* Task prompt *
Go through the lines below one by one and count those holding the string "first". Give the count alone.

:: Recorded data

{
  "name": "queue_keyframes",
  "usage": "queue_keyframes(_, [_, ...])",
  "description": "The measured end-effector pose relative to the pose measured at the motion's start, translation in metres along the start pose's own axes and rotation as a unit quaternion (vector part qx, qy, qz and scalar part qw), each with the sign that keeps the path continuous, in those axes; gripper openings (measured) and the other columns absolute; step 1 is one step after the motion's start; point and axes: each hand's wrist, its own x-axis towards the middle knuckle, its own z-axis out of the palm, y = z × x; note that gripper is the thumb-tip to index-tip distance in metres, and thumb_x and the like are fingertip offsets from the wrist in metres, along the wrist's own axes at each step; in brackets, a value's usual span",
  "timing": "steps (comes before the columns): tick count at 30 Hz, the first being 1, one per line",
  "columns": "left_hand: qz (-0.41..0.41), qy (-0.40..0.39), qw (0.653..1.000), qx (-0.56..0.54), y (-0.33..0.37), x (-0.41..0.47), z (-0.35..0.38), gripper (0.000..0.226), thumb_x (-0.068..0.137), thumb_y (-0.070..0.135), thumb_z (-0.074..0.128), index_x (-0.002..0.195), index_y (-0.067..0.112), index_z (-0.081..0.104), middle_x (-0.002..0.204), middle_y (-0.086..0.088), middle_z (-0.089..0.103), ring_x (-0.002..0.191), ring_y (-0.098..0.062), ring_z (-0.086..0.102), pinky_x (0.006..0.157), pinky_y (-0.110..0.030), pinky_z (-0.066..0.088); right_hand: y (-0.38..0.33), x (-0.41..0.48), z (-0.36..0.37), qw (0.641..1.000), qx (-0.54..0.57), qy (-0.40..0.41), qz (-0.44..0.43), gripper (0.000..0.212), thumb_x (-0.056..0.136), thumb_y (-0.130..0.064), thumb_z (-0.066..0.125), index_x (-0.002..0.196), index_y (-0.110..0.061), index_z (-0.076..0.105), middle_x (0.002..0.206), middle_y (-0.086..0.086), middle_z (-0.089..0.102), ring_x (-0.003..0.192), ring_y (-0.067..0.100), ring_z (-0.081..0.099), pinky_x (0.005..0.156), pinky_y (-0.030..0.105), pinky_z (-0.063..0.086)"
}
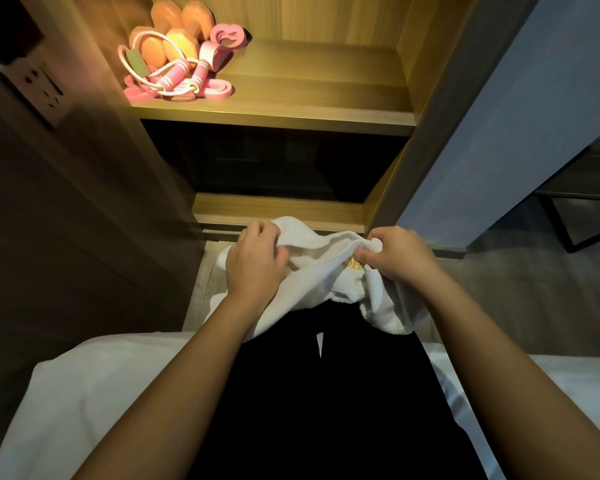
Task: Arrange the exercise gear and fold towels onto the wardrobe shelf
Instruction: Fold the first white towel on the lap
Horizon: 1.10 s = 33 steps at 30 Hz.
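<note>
Towel-folding is under way: left hand (255,263) and right hand (394,256) pinch 1 white towel (321,271), needing corners matched before it's shelved beside the gear (177,60).

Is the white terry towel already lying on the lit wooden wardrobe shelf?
No, the left hand and right hand grip the white terry towel below the lit wooden shelf.

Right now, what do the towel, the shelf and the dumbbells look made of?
Towel: white terry cloth, fuzzy looped edge. Shelf: wood or wood-look laminate, matte, straight grain lines. Dumbbells: probably vinyl or rubber coated; smooth orange surface, soft sheen.
</note>
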Motion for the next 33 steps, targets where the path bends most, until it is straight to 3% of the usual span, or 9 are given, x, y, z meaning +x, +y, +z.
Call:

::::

* Output for this task *
2